I know that my SS money is being pissed away, with some going to people currently collecting, some going to people who never paid in themselves, and the rest getting dumped into the US govt general fund and mostly squandered.
FDR planned on SS being a stepping stone to a better system, but as we all know, there is nothing as permanent as a temporary government program...
NO, sorry, but that's
NOT how it works.
Lots of disinformation is spewed about SS by groups that want to kill it off. And they want to kill it off because they are proposing more IRA like investing vehicles as the replacement which just put more money into the pockets of investment banks (in the form of fees and commisions).
The nice thing is that the full explanation on how it really DOES work is spelled out nicely on ssa.gov and in a wikipedia article as long a short novel - for anyone interested enough to read it.
SS is not a savings account. Its also not a retirement "fund" or an investment. The "retirement "portion is official SS
OASDI - which stands for "
Old
Age
Survivors and
Disability
Insurance" The insurance part is key - its meant as an insurance policy against living so long that you outlast your savings. It was never meant to be anyone's sole support in retirement, but rather be a backstop to prevent the specter of mass elderly living in homeless shelters after massive market crashes like the great depression.
SS functions like an inflation indexed annuity - which is an insurance product. No matter how long you live the payments never stop, and they rise with the cost of living - so unlike savings vehicles like 401ks and IRA the income stream can never run out (talking from in individual retirees perspective here - not a commentary on the solvency of the system). It works somewhat like a pension, or more specifically like a SPIA annuity if you wanted to buy one privately. It provides this "insurance against old age risk" the same way homeowners insures against fire - by pooling all of our risk together to moderate the average cost. Some people will die young and never get what they paid in. Others will live to 100 and get back more than they paid. A few will even live right to the actuarial table age of 80ish and get back what exactly what they put in.

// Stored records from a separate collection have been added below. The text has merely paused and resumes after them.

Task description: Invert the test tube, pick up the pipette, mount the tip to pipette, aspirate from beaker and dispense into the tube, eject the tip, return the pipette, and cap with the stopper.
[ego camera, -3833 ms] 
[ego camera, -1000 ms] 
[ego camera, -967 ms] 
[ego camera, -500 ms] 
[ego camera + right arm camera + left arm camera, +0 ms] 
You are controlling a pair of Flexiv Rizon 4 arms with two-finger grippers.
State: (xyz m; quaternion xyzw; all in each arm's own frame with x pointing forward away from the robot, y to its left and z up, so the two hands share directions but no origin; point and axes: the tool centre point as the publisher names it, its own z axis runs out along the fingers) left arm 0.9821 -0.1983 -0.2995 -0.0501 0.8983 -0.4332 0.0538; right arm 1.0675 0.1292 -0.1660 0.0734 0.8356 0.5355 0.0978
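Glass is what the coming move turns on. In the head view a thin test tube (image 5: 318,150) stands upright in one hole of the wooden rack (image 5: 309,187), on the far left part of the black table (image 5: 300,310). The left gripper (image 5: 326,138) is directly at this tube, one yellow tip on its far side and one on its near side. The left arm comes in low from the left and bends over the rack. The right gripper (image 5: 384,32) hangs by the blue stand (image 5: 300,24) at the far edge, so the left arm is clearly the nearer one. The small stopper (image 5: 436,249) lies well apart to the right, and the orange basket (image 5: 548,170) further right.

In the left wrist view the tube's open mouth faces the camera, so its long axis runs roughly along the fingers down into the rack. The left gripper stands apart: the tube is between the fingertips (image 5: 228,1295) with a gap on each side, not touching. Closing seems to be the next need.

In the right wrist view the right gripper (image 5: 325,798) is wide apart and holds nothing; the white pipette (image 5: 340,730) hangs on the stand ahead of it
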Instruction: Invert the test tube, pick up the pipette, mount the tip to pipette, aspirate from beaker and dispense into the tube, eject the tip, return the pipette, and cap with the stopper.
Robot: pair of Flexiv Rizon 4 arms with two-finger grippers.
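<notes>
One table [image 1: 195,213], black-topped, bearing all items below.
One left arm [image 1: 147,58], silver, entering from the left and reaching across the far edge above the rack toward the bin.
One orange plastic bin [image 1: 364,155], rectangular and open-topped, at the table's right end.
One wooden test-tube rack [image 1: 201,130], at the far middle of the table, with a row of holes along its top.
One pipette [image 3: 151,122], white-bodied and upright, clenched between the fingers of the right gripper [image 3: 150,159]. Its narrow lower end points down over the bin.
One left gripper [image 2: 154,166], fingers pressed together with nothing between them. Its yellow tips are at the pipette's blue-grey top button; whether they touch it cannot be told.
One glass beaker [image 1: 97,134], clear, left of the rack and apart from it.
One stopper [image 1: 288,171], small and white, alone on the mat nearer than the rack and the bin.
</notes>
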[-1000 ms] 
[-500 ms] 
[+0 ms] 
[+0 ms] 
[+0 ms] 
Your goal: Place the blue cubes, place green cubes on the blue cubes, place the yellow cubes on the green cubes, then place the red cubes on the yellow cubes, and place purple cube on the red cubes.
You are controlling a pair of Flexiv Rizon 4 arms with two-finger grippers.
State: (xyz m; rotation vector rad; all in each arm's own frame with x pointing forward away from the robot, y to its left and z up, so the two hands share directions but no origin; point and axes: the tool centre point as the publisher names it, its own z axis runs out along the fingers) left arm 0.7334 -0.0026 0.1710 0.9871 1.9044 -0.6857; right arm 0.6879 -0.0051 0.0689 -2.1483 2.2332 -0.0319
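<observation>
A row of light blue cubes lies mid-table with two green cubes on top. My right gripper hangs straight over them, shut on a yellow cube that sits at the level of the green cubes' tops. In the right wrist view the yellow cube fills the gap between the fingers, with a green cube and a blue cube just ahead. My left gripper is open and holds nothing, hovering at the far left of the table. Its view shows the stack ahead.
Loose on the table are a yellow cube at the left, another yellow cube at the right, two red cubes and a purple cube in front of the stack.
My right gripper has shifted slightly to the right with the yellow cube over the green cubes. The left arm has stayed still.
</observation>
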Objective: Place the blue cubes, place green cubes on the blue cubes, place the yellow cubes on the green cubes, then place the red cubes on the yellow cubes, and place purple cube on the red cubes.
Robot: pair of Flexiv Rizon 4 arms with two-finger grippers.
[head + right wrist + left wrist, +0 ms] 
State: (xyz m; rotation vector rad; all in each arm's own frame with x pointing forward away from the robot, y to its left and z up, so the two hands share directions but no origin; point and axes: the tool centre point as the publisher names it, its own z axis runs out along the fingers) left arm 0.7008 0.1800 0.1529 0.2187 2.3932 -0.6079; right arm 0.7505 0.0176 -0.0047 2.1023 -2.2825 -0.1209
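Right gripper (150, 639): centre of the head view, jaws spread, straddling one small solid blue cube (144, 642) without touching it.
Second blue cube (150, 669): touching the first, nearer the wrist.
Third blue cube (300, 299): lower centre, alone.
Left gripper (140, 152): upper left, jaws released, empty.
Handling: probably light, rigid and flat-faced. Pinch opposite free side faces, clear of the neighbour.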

The alternative is that everyone is on his/her own and then we each have to individually plan for the worst case... Which means lots of people will over save. Which drives down consumer spending. And since consumer spending is the engine that powers the economy.. economic slowdown is the result. the problem is far too few people think that through because the "the
gooberment is stealing my money" soundbyte feels good to folks who want a skapegoat to blame.
So how does it work?
https://en.wikipedia.org/wiki/Social_Security_(United_States)
Social security is a tax funded insurance plan. Current tax receipts go to pay current benefits first, and any surplus accumulates in the trust fund. If/When the time comes that payments exceed tax revenue then they start drawing down the trust fund. Once the trust fund depletes then benefits will have to be cut. Today this point is estimated to be around 2036. Contrary to right wing scare mongering the cause is not mismanagement - its demographics. When SS was created in the 30s the average life expectancy was under 60 - so most people would only ever draw SS for 3-5 years if they got it at all. Today that number is over 80 and people are drawing SS 15-20 years on average. Also the ratio of workers to retirees has radically shifted, its was over 150:1 at inception and has dropped to less than 3:1 today.
This can all be addressed by program changes, just like it was in the 80s when they started taxing benefits. We just need the political will to adjust eligibility ages or increase the FICA tax rate.
https://www.ssa.gov/news/press/factsheets/WhatAreTheTrust.htm
The other common piece of disinformation is the claim that social security taxes are "
put into the general fund and spent" This is just plain not true. Excess FICA tax receipts are put into the trust fund, and by law the trust fund is required to be "invested" and earn some return - but there are legal restrictions on what it can be invested in. So its invested in special treasury bonds. This buying of treasures makes cash available for general spending, which is the technicality used for this claim. However the fund can redeem those treasury bills at any time to get the funds back.